*Exercise details:* Would you give the listing again exactly as written, minus its pictures?

*Data block:*
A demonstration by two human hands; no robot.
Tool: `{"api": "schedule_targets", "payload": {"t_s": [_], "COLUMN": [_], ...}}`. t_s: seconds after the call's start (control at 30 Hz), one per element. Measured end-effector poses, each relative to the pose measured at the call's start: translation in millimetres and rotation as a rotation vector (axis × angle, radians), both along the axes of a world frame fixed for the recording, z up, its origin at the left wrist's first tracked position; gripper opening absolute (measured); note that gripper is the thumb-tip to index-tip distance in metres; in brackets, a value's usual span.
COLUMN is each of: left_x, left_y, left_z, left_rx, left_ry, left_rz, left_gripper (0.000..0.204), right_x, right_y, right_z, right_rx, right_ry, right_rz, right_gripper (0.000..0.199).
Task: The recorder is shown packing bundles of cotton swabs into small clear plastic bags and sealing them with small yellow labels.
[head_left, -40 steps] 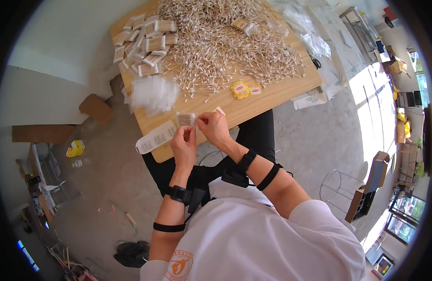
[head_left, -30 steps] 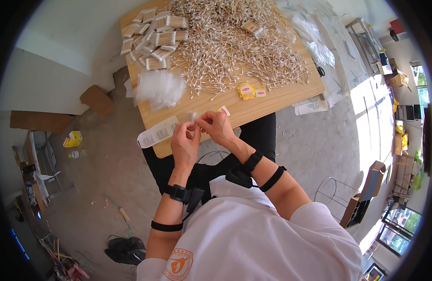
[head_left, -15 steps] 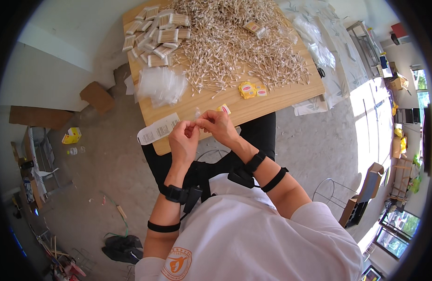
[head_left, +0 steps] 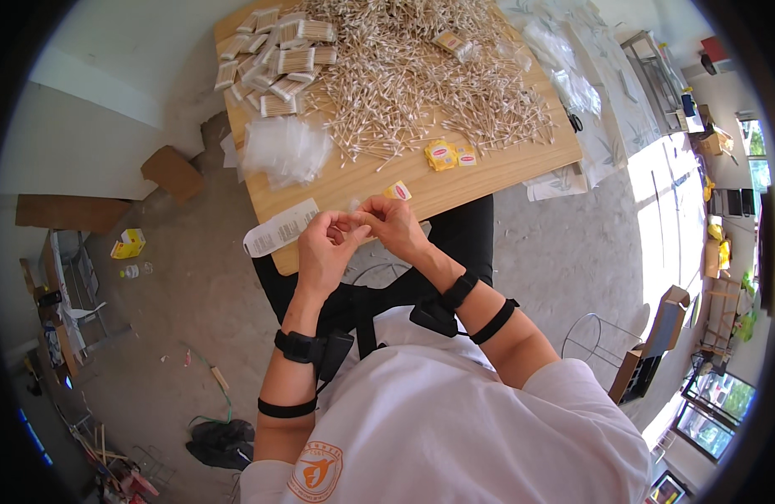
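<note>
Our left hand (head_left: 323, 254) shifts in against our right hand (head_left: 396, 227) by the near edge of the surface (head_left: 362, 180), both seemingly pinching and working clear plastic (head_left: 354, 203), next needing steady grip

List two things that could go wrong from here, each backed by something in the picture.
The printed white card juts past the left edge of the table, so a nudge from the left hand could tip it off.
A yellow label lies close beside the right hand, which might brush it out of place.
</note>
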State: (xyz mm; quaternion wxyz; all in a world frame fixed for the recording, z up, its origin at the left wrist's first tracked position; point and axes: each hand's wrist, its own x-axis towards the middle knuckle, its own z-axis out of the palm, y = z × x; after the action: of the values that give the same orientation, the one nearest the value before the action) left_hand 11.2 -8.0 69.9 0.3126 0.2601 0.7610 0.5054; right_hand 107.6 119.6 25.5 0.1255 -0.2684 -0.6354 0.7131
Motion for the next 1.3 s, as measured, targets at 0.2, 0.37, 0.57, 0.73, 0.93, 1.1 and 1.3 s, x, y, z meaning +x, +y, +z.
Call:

*Solved problem:*
A demonstration by two human hands; no robot.
Tool: `{"api": "schedule_targets", "payload": {"t_s": [_], "COLUMN": [_], ...}}`. t_s: seconds after the call's start (control at 30 Hz), one per element. Measured end-effector poses, each relative to the pose measured at the call's start: translation in millimetres and rotation as a rotation vector (axis × angle, radians), both along the axes of a world frame fixed for the recording, z up, its origin at the left wrist's first tracked position; gripper opening absolute (measured); note that gripper is the thumb-tip to index-tip distance in metres; in brackets, a value's usual span.
COLUMN is each of: left_x, left_y, left_z, left_rx, left_ry, left_rz, left_gripper (0.000..0.204), right_x, right_y, right_z, right_rx, right_ry, right_rz, right_gripper (0.000..0.199).
Task: The recorder is shown packing bundles of cotton swabs into small clear plastic bags and sealing them with small yellow labels.
[head_left, -40 steps] 
[head_left, -30 steps] 
[head_left, -15 steps] 
[head_left, +0 steps] 
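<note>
Our left hand (head_left: 323, 254) shifts in against our right hand (head_left: 396, 227) by the near edge of the surface (head_left: 362, 180), both seemingly pinching and working clear plastic (head_left: 354, 203), next needing steady grip

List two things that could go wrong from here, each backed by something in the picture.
The printed white card juts past the left edge of the table, so a nudge from the left hand could tip it off.
A yellow label lies close beside the right hand, which might brush it out of place.
</note>
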State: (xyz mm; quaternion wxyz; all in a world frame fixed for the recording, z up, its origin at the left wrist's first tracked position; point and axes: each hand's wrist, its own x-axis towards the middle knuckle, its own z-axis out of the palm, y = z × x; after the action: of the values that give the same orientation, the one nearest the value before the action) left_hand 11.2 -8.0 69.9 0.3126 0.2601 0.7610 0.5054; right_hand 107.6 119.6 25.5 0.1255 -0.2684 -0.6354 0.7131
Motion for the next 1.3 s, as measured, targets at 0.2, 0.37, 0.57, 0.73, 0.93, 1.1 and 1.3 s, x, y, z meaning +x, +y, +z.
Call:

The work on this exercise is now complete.